Wednesday, April 28, 2010

Service with a Smile



I had dinner the other night with my friend and colleague Ed, an art-book publisher who travels to Houston often. I tease him that he is the king of books in the great state of Texas because he has a knack for cornering the market in the museum-publishing world that exists in Austin, Dallas, and San Antonio as well as here in Houston. It is no wonder given Ed’s talents. Anyway, we went to Hugo’s, one of my favorite restaurants that serves authentic Mexican cuisine. The waiter approached our table with a friendly grin and introduced himself as Steve. He said, “I’ll be taking care of you tonight.”

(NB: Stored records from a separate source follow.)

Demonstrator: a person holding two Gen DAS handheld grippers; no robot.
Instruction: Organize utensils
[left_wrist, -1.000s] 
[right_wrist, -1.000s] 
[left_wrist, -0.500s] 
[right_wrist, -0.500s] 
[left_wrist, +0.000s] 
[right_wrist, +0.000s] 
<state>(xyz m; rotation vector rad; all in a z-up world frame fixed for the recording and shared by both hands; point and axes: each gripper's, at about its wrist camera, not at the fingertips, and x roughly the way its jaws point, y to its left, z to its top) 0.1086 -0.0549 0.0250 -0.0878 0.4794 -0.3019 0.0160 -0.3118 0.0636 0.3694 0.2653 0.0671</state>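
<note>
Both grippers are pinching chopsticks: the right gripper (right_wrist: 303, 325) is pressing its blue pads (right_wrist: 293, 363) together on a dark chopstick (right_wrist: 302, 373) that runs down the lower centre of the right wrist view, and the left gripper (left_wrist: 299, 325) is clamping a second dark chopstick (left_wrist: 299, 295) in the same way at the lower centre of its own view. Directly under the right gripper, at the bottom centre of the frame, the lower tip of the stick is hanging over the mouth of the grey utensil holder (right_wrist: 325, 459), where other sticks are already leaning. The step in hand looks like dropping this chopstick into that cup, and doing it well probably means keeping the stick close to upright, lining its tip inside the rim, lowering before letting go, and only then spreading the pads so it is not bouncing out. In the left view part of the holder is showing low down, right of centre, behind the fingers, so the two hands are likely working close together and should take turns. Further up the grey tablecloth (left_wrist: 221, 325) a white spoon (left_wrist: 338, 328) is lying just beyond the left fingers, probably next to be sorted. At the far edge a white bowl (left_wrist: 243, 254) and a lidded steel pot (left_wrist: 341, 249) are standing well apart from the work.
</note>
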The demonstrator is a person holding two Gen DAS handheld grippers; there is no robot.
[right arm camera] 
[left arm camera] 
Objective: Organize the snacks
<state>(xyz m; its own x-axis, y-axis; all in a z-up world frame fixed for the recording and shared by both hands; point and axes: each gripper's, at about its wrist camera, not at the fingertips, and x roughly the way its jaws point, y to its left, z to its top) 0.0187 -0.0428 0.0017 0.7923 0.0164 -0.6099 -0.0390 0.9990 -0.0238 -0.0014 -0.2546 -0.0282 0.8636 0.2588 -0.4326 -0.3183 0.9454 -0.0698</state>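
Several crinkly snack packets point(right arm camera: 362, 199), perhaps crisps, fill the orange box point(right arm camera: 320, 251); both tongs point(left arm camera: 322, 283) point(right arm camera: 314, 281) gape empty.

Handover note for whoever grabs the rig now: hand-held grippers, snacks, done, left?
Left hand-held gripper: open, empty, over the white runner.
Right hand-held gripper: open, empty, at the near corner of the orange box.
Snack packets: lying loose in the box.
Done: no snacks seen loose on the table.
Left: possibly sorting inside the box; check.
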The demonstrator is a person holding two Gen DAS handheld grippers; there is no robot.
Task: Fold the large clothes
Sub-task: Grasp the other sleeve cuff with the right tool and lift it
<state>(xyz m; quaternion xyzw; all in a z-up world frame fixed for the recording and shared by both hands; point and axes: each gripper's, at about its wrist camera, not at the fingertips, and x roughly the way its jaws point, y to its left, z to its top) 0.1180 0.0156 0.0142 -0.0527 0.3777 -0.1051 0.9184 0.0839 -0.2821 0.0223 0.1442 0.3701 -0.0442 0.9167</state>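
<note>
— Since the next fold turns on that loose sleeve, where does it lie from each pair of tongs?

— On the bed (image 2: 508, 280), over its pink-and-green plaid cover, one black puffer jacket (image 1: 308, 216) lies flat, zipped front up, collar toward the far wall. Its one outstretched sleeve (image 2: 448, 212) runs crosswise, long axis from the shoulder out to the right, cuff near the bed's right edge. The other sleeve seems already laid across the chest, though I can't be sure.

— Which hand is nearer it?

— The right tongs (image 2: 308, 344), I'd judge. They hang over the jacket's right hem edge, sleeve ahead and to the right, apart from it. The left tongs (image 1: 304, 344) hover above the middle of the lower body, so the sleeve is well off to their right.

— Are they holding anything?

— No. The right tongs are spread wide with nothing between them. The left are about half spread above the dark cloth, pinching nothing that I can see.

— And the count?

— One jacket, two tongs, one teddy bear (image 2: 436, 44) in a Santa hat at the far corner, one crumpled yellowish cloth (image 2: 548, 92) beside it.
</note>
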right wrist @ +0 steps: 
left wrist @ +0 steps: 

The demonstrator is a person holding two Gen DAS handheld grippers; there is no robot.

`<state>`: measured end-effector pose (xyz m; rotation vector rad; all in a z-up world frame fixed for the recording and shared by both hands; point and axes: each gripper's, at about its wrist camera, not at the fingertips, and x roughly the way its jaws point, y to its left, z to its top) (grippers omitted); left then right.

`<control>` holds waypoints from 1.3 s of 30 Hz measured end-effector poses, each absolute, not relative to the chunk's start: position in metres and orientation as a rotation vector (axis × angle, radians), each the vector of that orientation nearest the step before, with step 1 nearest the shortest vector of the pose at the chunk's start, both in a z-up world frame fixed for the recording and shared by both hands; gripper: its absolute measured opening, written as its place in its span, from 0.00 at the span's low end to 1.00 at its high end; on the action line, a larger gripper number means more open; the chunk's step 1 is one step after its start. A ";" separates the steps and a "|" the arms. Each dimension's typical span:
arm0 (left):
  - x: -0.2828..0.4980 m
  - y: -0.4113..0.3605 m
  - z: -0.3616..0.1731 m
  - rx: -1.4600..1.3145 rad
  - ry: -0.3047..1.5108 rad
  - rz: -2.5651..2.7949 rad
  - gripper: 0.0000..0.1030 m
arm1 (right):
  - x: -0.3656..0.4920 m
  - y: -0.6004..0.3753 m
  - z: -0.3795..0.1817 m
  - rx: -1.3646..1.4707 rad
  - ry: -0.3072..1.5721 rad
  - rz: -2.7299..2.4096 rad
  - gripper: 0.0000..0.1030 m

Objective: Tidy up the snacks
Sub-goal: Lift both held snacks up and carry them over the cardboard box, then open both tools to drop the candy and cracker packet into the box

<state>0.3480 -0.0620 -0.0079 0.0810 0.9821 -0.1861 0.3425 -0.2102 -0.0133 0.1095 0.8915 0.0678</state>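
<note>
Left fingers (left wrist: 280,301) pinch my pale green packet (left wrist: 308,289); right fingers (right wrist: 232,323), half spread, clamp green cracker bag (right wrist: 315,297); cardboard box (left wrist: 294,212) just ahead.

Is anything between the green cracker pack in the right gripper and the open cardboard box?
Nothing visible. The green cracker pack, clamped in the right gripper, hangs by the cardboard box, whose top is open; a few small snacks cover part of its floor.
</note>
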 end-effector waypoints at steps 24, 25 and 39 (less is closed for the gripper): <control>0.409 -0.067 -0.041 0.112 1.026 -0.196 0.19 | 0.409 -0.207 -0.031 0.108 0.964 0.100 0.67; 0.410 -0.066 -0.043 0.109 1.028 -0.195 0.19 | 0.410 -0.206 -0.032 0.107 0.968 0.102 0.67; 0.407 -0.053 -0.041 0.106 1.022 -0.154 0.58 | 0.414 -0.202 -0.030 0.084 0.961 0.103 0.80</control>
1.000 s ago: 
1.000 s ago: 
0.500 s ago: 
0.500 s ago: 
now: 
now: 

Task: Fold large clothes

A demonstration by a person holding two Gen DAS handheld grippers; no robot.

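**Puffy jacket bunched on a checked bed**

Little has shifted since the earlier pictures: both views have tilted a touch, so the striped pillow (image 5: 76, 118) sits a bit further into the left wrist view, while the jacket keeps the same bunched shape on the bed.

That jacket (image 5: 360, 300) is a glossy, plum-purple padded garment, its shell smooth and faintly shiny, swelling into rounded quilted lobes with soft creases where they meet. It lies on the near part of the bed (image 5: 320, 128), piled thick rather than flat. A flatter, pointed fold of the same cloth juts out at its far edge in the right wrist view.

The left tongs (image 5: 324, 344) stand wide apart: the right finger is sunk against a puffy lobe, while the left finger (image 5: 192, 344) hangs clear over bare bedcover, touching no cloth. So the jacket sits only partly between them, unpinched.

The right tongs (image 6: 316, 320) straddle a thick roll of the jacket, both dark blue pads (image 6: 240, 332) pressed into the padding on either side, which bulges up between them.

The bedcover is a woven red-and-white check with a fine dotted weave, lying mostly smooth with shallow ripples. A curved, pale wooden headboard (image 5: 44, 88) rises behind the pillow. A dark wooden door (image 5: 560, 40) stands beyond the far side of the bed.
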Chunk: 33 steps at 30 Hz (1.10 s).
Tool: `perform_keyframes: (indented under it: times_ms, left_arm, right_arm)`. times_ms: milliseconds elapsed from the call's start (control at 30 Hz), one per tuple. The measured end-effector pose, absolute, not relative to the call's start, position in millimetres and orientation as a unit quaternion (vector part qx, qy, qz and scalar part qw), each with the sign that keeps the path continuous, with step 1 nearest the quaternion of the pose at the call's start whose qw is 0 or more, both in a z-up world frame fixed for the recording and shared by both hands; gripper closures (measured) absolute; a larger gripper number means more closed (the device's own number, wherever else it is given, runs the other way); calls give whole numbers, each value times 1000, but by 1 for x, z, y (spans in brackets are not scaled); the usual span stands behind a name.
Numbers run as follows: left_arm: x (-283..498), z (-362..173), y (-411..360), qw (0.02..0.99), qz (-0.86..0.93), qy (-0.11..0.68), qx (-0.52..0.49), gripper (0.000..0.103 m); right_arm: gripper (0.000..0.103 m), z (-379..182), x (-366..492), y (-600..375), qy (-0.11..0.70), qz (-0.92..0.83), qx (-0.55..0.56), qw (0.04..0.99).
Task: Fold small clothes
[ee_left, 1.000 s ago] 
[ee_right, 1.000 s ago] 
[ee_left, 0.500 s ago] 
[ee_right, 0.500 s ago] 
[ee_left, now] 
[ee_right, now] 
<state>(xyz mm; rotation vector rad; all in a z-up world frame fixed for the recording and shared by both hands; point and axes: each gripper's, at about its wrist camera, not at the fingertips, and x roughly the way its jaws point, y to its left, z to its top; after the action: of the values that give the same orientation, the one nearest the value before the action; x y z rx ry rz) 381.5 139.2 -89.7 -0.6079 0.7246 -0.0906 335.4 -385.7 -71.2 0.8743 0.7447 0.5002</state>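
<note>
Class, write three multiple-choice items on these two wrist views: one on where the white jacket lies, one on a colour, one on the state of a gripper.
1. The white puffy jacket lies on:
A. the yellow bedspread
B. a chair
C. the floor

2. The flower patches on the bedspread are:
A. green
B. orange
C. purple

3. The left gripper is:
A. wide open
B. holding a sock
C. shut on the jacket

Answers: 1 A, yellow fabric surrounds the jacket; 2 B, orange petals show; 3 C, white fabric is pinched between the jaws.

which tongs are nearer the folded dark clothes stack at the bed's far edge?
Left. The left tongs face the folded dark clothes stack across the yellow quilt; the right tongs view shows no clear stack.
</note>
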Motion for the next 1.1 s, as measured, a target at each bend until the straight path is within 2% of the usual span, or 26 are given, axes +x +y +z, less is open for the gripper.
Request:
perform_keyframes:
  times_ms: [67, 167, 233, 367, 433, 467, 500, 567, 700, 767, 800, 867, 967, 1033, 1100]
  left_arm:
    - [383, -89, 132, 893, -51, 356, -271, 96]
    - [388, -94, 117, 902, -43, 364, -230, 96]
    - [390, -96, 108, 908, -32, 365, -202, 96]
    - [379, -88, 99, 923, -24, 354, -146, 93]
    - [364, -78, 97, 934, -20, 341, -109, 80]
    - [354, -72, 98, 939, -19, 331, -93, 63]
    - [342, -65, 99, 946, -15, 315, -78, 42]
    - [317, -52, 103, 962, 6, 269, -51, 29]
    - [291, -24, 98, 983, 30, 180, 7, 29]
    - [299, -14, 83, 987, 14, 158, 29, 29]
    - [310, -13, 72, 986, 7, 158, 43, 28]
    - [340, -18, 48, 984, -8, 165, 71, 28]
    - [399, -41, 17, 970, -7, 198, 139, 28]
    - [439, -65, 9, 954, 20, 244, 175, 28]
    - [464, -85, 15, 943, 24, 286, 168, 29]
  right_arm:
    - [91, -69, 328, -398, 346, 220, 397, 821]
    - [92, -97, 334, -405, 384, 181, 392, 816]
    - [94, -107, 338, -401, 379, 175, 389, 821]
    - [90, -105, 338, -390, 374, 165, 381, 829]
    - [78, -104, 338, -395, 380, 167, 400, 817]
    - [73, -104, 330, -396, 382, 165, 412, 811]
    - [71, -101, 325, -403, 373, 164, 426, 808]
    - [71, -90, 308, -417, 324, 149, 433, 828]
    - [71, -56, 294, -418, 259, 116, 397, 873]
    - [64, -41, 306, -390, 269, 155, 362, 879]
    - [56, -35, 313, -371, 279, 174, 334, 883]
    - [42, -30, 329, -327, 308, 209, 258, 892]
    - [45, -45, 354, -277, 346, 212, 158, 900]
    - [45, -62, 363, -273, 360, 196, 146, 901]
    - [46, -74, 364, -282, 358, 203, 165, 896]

I haven’t heard this touchy-feely phrase for some time, maybe because I tend to like self-serve restaurants or brunch buffets. But I laughed when I thought about bounding down the stairs of our house early each morning, and then up the stairs to the garage apartment, to announce to our ten cats—whose mouths are wide open in anticipation of their feeding ritual—“Hello, I’m your Cat Lady. I’ll be taking care of you this morning.” I could repeat this “taking care of you” phrase each evening, and I’m good to go with it for the rest of their lives.

Lucius et al. endorse repetition, unlike picky editors who query, “perhaps vary word choice to avoid repetition?” Serving our ten cats with a smile presents a different set of challenges than when I am at the office, serving the museum’s curators behind the scenes as an advocate for their respective voices. In both cases, though, I feel fulfilled and glad that my jobs depend on the desire to help others.

Query of the Day: Do you provide service with a smile to your cats? (It is OK to frown when you find hairballs.)

Monday, April 26, 2010

Miu Miu and Meow Meow



If I had a disposable income, I would be wearing this shoe around town to strut my stuff as a card-carrying Cat Lady. The designer Miu Miu introduced a feline-print black satin shoe on the spring runway, and I could own a pair of these spiffy pumps for a cool $585. Neiman Marcus, here I come. I wish.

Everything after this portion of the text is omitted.